Phase portraits for quadratic homogeneous polynomial vector fields on S^2

TL;DR

This paper investigates quadratic homogeneous polynomial vector fields on the 2-sphere, providing conditions for singularities, characterizing phase portraits, and analyzing bifurcations, thereby advancing understanding of their global dynamics and limit cycle behavior.

Contribution

It offers necessary and sufficient conditions for singularity types, characterizes global phase portraits, and reduces aspects of Hilbert's 16th problem for this class.

Findings

Homogeneous quadratic vector fields with non-hyperbolic singularities have no limit cycles.

Criteria for identifying centers among singularities on S^2.

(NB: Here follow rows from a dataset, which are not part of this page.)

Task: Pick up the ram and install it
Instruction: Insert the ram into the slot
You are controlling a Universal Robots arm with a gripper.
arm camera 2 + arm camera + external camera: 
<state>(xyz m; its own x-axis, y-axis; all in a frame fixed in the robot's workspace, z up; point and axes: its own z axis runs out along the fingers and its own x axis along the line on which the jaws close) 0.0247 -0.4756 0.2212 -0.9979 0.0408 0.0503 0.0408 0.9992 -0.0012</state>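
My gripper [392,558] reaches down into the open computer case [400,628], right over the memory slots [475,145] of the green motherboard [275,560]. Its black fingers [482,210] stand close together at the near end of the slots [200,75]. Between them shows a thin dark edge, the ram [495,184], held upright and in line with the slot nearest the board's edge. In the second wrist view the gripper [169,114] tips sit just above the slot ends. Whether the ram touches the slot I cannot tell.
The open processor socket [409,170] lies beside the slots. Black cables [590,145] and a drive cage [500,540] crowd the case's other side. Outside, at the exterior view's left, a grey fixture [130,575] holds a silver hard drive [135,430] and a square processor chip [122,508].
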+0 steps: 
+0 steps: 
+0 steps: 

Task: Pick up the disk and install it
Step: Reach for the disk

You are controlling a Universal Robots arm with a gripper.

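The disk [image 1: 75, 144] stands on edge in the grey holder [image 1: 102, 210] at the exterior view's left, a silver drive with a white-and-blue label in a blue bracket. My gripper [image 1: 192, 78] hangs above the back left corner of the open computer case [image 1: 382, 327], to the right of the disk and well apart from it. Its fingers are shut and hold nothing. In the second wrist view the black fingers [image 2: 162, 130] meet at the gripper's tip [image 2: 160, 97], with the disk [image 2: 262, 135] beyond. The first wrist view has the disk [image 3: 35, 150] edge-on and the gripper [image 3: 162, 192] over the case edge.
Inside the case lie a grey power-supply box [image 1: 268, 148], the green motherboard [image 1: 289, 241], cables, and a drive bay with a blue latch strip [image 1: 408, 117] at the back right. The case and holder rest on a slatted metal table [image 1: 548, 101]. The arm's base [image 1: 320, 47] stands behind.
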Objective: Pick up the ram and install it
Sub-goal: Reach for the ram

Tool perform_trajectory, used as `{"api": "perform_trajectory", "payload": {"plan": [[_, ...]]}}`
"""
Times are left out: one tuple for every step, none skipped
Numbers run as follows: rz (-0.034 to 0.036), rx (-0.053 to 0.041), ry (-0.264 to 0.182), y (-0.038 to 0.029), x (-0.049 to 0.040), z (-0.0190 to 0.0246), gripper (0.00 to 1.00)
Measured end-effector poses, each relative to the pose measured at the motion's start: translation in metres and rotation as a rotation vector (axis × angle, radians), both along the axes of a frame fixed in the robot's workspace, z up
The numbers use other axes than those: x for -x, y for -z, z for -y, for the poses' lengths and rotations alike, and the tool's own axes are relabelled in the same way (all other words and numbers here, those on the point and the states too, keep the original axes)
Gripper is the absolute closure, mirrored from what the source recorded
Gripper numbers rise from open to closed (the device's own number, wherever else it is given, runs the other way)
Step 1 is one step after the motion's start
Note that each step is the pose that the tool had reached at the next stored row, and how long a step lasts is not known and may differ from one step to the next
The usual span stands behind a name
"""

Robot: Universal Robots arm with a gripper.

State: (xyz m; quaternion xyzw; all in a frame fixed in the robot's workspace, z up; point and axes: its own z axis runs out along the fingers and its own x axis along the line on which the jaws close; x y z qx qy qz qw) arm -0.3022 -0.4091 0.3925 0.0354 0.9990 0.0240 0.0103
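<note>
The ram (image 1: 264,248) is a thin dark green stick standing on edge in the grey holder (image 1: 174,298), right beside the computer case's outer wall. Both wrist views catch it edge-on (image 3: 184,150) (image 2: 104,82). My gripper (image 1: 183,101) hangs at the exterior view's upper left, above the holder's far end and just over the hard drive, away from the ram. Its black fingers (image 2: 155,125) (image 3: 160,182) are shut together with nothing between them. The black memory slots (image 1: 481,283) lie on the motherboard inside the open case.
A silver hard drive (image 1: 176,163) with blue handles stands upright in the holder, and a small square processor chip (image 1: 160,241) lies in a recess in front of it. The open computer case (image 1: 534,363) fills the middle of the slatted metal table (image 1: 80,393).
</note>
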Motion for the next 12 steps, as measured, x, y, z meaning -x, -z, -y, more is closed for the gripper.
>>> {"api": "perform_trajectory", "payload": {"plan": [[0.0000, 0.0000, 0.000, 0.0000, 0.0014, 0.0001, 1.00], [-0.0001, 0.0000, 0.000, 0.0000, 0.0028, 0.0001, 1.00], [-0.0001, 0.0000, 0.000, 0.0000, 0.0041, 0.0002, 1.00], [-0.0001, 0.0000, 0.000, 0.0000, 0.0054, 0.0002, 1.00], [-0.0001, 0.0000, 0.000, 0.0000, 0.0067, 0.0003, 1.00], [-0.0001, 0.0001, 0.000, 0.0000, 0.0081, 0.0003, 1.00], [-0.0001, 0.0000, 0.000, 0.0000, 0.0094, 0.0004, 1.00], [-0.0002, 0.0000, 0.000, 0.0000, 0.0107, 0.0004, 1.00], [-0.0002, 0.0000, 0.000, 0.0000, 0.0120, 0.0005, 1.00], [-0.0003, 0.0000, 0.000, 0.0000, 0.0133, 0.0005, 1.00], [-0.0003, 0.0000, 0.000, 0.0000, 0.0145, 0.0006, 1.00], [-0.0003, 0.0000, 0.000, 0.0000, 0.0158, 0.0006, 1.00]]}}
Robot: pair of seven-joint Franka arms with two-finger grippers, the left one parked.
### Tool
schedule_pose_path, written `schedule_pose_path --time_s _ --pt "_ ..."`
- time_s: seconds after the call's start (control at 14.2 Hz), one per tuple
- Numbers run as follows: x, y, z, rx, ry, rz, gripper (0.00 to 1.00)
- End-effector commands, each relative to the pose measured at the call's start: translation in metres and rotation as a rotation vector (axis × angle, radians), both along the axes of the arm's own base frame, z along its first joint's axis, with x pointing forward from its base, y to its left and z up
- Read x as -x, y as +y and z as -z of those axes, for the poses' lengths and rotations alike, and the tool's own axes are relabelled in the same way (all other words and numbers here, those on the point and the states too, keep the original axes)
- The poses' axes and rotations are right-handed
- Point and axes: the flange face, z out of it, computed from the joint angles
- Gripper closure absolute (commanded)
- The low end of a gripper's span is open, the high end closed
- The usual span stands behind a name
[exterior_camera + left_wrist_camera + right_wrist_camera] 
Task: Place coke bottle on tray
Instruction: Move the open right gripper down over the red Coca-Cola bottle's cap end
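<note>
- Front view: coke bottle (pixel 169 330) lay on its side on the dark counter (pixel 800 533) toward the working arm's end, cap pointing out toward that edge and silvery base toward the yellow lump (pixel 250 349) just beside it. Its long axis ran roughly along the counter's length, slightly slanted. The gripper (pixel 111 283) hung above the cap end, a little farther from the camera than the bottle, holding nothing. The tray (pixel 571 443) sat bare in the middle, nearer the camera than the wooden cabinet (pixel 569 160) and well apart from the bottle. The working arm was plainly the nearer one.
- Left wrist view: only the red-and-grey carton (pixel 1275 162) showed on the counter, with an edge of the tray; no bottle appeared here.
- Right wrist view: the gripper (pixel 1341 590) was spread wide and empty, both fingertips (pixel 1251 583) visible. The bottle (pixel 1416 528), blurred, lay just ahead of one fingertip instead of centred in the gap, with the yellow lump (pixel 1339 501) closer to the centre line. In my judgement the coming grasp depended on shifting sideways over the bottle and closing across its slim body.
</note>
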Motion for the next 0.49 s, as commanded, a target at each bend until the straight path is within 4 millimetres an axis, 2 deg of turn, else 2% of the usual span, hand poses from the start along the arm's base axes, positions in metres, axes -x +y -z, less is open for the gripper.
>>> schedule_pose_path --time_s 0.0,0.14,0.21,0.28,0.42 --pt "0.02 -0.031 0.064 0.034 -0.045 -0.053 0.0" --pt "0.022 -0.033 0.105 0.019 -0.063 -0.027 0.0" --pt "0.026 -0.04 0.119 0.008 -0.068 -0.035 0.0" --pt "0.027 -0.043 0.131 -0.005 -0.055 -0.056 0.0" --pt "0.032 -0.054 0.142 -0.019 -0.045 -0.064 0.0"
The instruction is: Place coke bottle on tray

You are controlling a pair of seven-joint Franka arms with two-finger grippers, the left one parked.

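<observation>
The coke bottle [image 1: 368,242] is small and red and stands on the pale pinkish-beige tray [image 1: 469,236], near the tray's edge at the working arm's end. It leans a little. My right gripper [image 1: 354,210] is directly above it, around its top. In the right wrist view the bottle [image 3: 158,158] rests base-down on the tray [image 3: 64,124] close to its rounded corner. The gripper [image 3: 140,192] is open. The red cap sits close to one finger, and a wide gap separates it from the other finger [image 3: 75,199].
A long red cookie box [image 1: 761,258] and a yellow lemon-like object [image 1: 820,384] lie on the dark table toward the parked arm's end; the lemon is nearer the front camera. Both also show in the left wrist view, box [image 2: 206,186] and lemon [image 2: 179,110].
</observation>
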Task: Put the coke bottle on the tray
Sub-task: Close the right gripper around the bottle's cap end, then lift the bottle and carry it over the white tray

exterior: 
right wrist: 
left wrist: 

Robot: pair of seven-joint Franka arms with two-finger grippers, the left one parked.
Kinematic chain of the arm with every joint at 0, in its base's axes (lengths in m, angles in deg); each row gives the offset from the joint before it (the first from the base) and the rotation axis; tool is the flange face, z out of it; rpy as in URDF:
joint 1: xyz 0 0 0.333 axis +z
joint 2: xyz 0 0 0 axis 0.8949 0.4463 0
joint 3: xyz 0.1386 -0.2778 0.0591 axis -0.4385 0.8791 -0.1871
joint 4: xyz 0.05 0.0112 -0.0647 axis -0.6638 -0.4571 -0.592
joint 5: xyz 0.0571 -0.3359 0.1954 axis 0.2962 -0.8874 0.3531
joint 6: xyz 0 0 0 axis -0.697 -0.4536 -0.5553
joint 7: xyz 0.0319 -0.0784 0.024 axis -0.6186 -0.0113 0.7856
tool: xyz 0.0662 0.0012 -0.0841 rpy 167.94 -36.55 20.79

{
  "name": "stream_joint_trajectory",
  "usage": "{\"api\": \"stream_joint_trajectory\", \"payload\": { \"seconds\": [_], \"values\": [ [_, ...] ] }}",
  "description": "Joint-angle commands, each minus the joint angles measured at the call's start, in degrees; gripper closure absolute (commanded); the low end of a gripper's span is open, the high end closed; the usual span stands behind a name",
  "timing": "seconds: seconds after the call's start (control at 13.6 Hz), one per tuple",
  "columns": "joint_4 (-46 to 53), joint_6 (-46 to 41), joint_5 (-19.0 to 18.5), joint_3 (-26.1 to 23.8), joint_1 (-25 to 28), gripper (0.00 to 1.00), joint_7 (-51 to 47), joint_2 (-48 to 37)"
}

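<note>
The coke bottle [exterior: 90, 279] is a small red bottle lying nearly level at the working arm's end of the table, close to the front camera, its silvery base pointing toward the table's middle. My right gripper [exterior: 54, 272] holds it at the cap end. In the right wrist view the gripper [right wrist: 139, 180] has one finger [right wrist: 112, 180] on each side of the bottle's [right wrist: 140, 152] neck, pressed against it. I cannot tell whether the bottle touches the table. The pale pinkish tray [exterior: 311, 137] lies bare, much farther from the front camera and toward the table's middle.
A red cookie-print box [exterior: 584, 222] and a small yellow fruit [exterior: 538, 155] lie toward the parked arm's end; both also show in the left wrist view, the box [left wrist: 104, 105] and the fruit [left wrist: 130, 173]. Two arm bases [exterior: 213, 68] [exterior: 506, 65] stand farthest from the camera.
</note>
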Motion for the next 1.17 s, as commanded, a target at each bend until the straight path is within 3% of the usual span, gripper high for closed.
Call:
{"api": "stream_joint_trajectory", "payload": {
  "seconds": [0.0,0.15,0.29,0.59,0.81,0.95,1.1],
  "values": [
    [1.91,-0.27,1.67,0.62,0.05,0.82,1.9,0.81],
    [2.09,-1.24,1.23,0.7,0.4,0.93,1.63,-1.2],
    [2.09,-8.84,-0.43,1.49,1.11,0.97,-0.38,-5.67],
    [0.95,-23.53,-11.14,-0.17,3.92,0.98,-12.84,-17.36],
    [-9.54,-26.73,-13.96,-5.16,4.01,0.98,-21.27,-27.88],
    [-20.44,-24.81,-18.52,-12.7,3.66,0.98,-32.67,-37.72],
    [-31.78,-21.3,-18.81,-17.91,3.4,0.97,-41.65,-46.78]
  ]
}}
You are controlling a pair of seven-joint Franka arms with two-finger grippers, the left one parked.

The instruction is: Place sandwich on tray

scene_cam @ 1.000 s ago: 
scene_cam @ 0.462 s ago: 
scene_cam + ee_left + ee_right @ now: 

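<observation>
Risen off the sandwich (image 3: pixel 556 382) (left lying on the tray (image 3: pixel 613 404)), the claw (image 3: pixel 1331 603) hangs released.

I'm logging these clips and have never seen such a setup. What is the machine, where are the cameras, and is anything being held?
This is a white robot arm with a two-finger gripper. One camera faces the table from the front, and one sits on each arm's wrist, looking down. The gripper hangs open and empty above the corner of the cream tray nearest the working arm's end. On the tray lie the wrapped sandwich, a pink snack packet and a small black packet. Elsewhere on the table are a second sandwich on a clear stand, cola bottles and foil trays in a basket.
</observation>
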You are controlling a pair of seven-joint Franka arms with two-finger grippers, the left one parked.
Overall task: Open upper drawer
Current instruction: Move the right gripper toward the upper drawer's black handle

Reduction of Hilbert's 16th problem to studying specific families of vector fields.

Abstract

Let X be a homogeneous polynomial vector field of degree 2 on S^2. We show that if X has at least a non--hyperbolic singularity, then it has no limit cycles. We give necessary and sufficient conditions for determining if a singularity of X on S^2 is a center and we characterize the global phase portrait of X modulo limit cycles. We also study the Hopf bifurcation of X and we reduce the 16^{th} Hilbert's problem restricted to this class of polynomial vector fields to the study of two particular families. Moreover, we present two criteria for studying the nonexistence of periodic orbits for homogeneous polynomial vector fields on S^2 of degree n.